▶ _To do_: Only the lines below starting at the one containing "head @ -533" and ending at the one containing "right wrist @" belong in the answer, each copied exactly.

Source records:
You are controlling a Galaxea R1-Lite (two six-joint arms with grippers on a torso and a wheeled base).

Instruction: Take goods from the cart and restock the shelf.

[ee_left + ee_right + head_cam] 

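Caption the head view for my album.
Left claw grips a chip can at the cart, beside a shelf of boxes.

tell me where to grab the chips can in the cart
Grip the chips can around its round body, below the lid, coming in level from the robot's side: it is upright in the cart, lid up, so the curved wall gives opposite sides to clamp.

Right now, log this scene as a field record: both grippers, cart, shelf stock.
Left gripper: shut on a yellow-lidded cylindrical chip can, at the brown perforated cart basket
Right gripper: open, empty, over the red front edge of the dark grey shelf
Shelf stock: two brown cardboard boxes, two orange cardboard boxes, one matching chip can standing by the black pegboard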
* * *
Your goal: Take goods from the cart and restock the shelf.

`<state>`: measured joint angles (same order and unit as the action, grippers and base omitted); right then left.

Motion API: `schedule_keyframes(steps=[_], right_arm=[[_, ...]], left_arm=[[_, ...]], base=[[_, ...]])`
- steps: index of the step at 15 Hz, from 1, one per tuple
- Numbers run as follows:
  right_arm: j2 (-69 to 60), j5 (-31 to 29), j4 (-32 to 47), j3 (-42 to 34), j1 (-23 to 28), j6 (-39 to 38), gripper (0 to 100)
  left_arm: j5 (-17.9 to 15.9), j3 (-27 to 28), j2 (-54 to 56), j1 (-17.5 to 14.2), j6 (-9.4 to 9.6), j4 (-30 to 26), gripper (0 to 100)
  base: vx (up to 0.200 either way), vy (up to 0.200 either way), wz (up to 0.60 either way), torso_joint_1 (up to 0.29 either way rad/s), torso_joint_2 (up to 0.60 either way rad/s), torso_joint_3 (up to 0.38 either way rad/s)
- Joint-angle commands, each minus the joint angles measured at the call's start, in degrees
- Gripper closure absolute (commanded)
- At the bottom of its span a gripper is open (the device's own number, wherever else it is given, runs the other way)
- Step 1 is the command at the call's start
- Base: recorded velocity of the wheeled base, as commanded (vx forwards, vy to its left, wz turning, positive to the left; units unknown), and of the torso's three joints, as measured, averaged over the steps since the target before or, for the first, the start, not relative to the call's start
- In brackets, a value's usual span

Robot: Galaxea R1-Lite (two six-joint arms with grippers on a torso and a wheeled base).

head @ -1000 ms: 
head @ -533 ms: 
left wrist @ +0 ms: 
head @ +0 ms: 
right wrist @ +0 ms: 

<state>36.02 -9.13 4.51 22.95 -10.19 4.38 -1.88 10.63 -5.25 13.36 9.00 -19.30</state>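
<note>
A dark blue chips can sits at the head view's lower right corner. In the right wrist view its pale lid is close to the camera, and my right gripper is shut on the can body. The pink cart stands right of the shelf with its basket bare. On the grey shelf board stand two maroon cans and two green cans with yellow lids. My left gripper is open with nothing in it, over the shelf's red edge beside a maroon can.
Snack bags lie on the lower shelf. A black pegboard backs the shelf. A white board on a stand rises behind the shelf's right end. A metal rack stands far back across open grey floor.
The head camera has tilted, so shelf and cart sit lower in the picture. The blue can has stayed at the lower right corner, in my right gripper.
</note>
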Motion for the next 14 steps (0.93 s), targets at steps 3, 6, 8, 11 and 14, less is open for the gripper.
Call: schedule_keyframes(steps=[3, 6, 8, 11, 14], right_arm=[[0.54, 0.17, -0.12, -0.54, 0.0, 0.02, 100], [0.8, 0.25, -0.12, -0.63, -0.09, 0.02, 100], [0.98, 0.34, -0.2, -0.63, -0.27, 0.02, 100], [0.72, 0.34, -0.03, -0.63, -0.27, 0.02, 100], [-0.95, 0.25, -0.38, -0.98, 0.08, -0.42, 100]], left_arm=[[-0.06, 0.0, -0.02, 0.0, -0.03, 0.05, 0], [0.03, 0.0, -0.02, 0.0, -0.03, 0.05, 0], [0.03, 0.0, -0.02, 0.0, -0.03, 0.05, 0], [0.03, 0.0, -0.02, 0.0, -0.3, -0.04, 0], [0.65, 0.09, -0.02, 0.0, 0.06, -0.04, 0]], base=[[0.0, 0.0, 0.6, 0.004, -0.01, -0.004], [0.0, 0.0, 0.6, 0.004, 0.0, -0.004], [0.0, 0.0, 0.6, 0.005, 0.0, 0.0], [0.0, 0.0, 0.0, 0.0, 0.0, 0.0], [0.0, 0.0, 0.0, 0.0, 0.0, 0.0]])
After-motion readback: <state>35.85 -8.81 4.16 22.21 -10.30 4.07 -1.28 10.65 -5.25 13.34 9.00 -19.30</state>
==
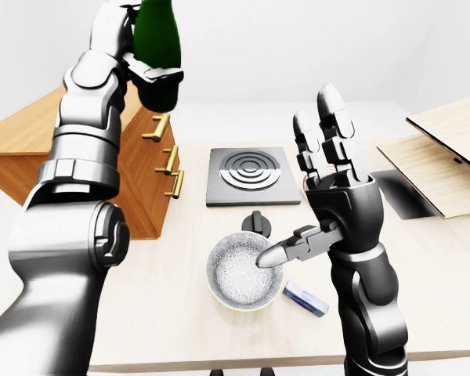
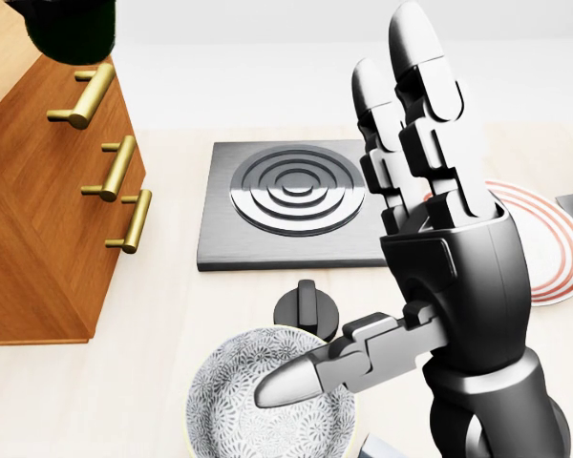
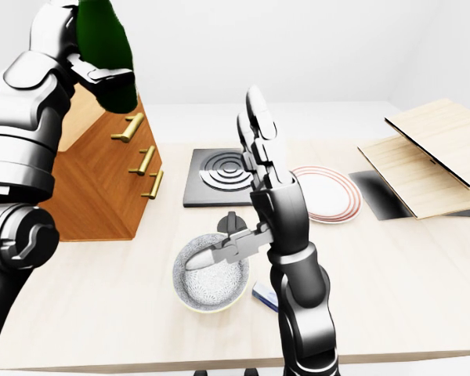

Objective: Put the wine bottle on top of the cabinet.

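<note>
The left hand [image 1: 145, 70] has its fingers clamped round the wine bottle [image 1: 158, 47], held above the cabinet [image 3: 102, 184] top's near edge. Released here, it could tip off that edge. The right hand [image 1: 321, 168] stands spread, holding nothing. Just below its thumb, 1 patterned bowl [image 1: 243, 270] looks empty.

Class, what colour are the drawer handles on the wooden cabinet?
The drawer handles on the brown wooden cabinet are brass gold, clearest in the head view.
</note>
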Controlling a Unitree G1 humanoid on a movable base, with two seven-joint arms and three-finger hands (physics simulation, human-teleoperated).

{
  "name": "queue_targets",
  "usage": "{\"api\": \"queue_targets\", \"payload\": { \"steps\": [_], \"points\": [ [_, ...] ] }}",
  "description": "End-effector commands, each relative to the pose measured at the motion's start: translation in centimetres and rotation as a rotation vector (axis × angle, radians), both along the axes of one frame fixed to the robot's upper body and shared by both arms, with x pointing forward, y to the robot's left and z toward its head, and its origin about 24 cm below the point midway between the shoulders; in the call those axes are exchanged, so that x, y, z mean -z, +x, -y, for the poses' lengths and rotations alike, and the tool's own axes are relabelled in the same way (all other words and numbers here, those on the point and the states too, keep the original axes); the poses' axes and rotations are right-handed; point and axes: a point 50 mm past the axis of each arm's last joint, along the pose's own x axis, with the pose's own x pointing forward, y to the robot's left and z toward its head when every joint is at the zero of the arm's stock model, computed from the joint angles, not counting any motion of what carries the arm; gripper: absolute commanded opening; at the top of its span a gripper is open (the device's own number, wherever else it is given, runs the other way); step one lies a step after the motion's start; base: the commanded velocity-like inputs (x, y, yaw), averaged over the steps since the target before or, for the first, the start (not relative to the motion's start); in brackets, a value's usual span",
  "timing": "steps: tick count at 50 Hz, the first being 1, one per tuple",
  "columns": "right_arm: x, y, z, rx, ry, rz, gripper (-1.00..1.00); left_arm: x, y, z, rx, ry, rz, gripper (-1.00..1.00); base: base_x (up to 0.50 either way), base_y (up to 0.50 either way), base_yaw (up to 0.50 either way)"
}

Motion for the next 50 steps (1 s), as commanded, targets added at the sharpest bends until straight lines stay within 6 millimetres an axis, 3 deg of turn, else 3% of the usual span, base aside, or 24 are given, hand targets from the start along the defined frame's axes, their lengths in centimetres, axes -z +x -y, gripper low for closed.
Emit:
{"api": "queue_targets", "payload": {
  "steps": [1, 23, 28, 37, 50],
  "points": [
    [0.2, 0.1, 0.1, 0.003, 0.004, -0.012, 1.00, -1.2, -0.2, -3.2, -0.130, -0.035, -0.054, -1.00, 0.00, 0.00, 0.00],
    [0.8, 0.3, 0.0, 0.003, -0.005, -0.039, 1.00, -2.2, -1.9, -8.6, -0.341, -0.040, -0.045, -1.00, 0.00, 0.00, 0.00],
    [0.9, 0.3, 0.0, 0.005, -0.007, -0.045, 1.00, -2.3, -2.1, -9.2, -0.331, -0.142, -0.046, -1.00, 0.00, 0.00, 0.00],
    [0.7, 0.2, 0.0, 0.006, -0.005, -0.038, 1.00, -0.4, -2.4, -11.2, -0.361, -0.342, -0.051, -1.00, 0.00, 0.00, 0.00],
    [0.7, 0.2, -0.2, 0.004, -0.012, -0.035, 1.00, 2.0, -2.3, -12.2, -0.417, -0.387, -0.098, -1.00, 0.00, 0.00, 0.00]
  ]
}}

▶ _Output of the task_:
head @ -533 ms: 
left wrist @ +0 ms: 
head @ +0 ms: 
right wrist @ +0 ms: 

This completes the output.